> **Action item**:
Each line below from the one containing "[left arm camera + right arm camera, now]" through the one containing "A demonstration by" should be output exactly as it stands, and no other line should appear.

Extracted records:

========================================

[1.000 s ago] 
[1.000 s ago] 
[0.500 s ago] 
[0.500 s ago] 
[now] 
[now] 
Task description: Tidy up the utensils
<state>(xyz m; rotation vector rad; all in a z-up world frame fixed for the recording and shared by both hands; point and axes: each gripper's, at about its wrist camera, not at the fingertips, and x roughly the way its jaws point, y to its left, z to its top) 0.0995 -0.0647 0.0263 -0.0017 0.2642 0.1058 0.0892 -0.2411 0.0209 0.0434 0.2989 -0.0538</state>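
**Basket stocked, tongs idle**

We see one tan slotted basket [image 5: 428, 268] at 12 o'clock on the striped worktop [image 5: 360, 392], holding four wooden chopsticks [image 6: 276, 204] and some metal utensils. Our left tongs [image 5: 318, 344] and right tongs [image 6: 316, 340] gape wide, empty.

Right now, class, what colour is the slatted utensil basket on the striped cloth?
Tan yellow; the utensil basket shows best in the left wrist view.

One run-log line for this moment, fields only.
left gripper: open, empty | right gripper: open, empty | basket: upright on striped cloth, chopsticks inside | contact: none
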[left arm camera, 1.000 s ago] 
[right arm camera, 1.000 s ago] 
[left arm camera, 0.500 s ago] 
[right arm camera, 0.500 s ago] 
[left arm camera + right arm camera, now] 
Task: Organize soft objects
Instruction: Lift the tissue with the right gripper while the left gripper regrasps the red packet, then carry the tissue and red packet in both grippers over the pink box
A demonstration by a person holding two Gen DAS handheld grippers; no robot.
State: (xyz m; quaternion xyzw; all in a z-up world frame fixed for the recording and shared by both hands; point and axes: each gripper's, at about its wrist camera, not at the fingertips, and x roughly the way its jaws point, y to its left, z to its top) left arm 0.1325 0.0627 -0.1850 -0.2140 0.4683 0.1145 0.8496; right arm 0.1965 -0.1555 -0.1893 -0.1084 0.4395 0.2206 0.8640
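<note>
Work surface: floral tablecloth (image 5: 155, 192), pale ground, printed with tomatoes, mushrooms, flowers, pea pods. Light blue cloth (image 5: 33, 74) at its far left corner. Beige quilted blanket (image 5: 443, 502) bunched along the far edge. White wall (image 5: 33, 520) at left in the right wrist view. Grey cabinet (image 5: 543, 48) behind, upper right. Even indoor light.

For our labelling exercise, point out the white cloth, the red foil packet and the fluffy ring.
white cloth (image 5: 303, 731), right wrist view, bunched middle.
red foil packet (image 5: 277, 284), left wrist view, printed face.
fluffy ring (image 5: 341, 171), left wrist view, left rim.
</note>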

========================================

> **Solved problem**:
[left arm camera + right arm camera, now] 
Task: Organize soft objects
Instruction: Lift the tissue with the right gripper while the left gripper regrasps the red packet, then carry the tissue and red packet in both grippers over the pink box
A demonstration by a person holding two Gen DAS handheld grippers; no robot.

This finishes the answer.